- [Task item]:
Could you find each line of the data below that contains the word "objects" and copy those lines?

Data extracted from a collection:
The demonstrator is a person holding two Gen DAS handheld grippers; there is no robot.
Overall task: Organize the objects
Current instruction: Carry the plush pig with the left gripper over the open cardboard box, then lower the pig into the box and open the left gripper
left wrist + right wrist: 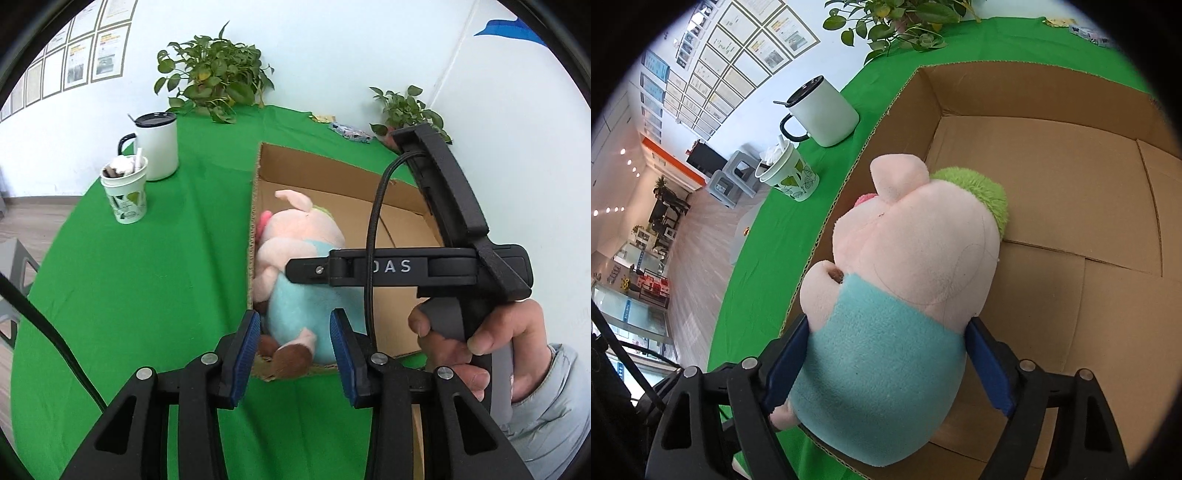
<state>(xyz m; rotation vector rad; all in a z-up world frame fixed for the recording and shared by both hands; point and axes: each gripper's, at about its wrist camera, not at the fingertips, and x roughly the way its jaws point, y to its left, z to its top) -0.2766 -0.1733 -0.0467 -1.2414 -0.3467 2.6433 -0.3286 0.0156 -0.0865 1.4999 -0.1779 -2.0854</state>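
Where the cardboard box [1071, 206] stands open-topped on the green-covered desk [147, 277], its left wall runs as a corrugated edge with bare green cloth beside it, and its floor lies bare to the right of the plush pig [886, 332]. Item: plush pig, pink with a teal body and green tuft, inside the box against the left wall, near the front corner. Item: right gripper [886, 362], blue pads pressed into both sides of the pig's teal body, clamped on it, reaching in over the box's front edge; the person's right hand [480, 347] wraps its grey handle, a black cable hanging past it. Item: left gripper [295, 350], jaws apart and holding nothing, poised above the front wall of the box, the pig's feet showing between its pads. Item: white mug [157, 147] with black lid and handle, and a patterned paper cup [125, 195] just beside it, well apart from the box toward the desk's left edge. Item: two potted plants [214, 77] at the far side by the wall.
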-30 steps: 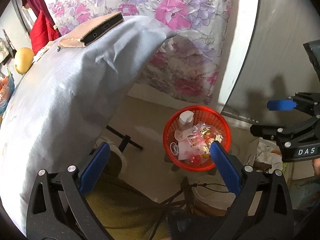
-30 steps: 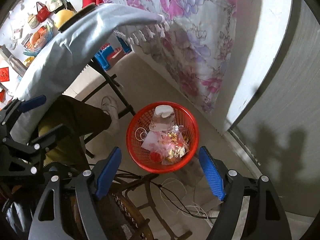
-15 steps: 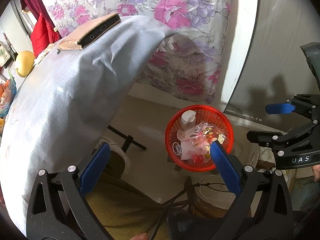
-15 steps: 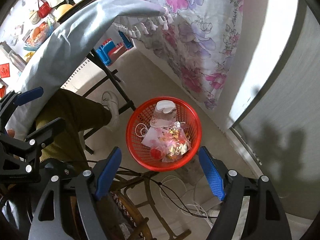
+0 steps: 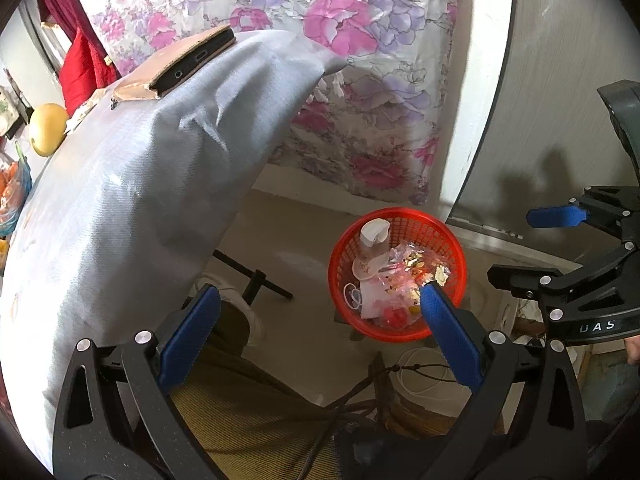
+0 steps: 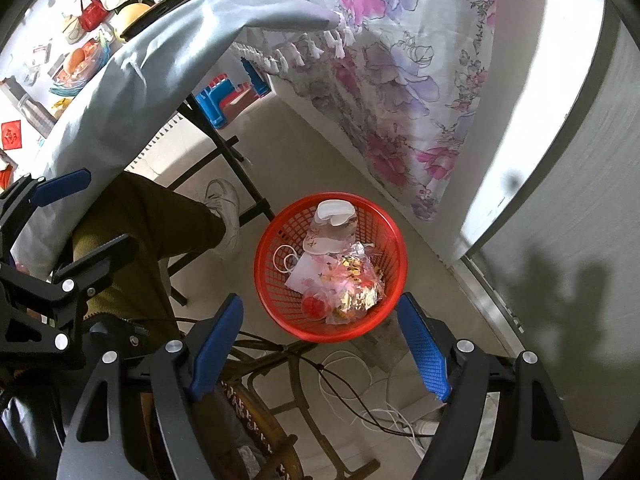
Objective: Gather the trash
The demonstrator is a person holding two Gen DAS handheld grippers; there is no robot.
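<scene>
A red mesh waste basket (image 5: 444,236) (image 6: 384,240) stands on the floor below both grippers. It holds a clear plastic bottle with a white cap (image 5: 374,236) (image 6: 334,216), crinkled wrappers (image 5: 404,276) (image 6: 352,284) and a white cord. My left gripper (image 5: 316,304) is open and empty, above and left of the basket. My right gripper (image 6: 320,312) is open and empty, directly over the basket. The right gripper also shows at the right edge of the left wrist view (image 5: 532,248); the left gripper at the left edge of the right wrist view (image 6: 100,216).
A table under a grey cloth (image 5: 140,184) (image 6: 132,80) stands to the left, with a phone in a case (image 5: 188,64) and a yellow fruit (image 5: 48,128) on it. A floral curtain (image 5: 360,60) hangs behind. My leg and white shoe (image 6: 224,216), cords (image 6: 360,380) and a wooden frame lie near the basket.
Both grippers have risen and drawn back a little; the basket looks smaller. Both stay open and empty.
</scene>
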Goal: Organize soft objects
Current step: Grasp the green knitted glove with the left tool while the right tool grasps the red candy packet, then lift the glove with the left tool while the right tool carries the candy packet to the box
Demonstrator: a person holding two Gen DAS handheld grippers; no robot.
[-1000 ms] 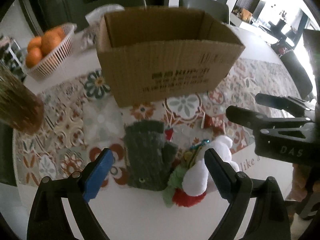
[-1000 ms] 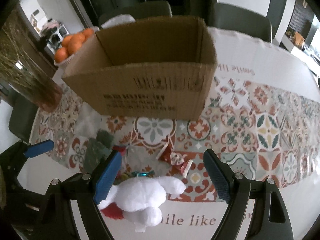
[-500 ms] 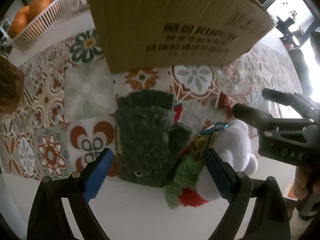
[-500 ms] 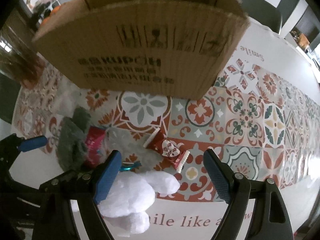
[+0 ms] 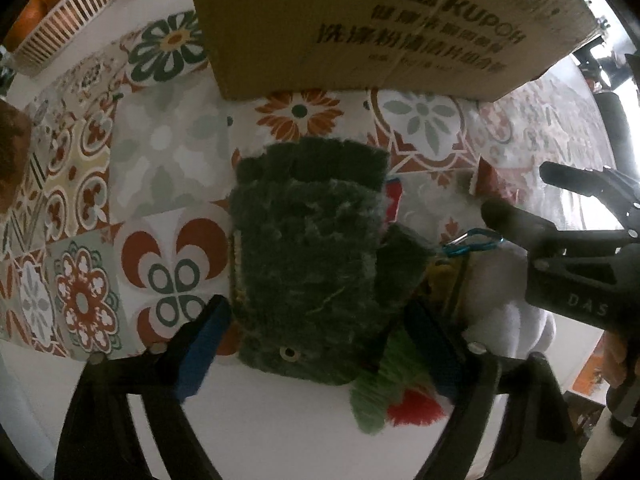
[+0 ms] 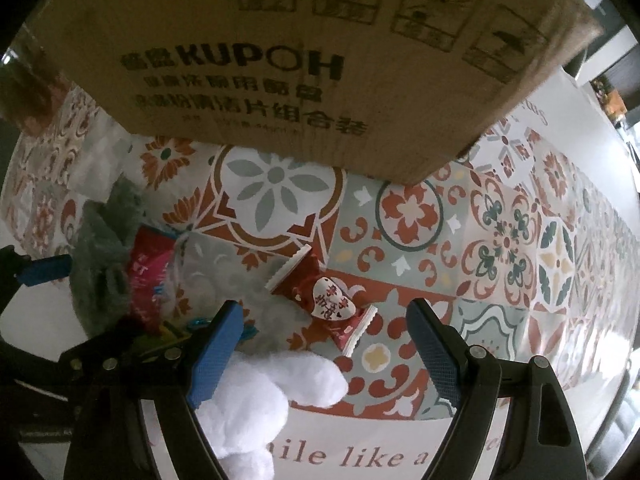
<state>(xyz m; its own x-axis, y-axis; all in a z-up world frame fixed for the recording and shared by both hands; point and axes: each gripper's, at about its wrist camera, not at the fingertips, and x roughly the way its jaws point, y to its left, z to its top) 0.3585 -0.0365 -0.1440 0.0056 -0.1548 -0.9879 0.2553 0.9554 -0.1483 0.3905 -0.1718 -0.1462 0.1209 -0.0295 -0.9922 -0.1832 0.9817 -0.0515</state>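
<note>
A: Left wrist view, what's there?

B: The left gripper point(image 5: 316, 332) is spread wide, low over the worktop point(image 5: 256, 432), w/ its blue pads either side of the near end of a fuzzy green mitten point(image 5: 312, 256). The mitten lies flat on the patterned runner point(image 5: 160, 168), just in front of the cardboard box point(image 5: 380, 20). A white plush toy point(image 5: 508, 308) w/ a blue carabiner point(image 5: 474, 242) touches the mitten's right edge.

A: How to do the grab well?

B: My judgement: close on mitten fabric only, and keep the right pad clear of the plush's green and red tuft, or both may lift together.

A: Containers here?

B: Only the box's printed front wall shows, so its contents can't be told. A white basket point(image 5: 68, 16) top left holds oranges point(image 5: 44, 4).

A: Right wrist view?

B: The right gripper point(image 6: 324, 352) is also spread, holding nothing. The plush sits under its left pad; a red candy wrapper point(image 6: 324, 300) w/ a heart label lies on the runner between the pads, and a pink packet point(image 6: 150, 276) lies beside the mitten. The box looms close above, interior hidden again.
</note>
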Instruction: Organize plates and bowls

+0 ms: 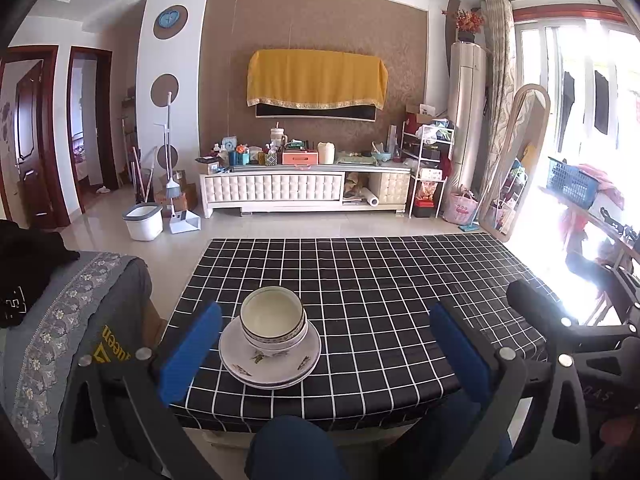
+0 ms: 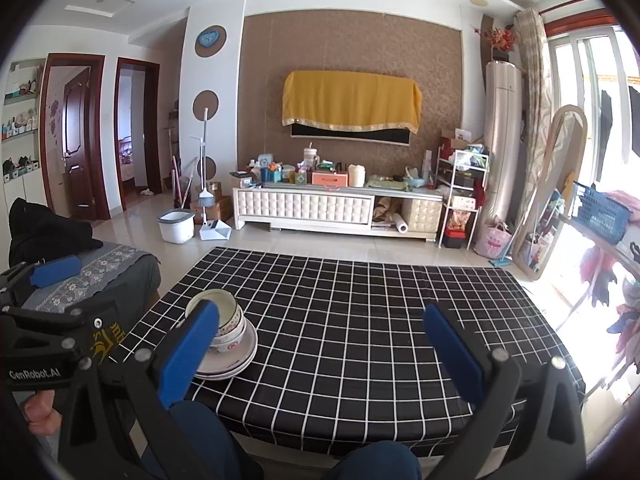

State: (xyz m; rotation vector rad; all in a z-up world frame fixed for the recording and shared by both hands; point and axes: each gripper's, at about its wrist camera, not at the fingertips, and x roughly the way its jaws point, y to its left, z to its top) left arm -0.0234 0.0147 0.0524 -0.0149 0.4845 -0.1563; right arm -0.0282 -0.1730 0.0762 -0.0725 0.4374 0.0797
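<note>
- A living room with a brown wall panel and a white TV cabinet (image 1: 276,188) cluttered with small items; in front of it stands the tabletop (image 1: 380,280), covered in a black cloth with a white grid.
- Left of the tabletop is a sofa arm under a grey embroidered cover (image 1: 80,300), with dark clothing on top. Beyond the tabletop's far left corner, a white bucket (image 1: 143,222) and a dustpan stand on the tiled floor.
- The stacked bowls (image 1: 274,322) sit nested on the stacked plates (image 1: 270,356), near the tabletop's front edge, toward its left side. The top bowl is empty.
- The rest of the tabletop, right of and behind the stack, is bare cloth.
- The left hand-held gripper (image 1: 324,350) is spread wide above the front edge; the stack is between its blue pads, nearer the left one, touching neither.
- The right hand-held gripper (image 2: 328,354) is also wide and holds nothing; its left pad hides part of the stack.
- The person's knees show below the front edge.
</note>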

- [Result of the task]:
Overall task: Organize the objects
Goal: Organize soft objects

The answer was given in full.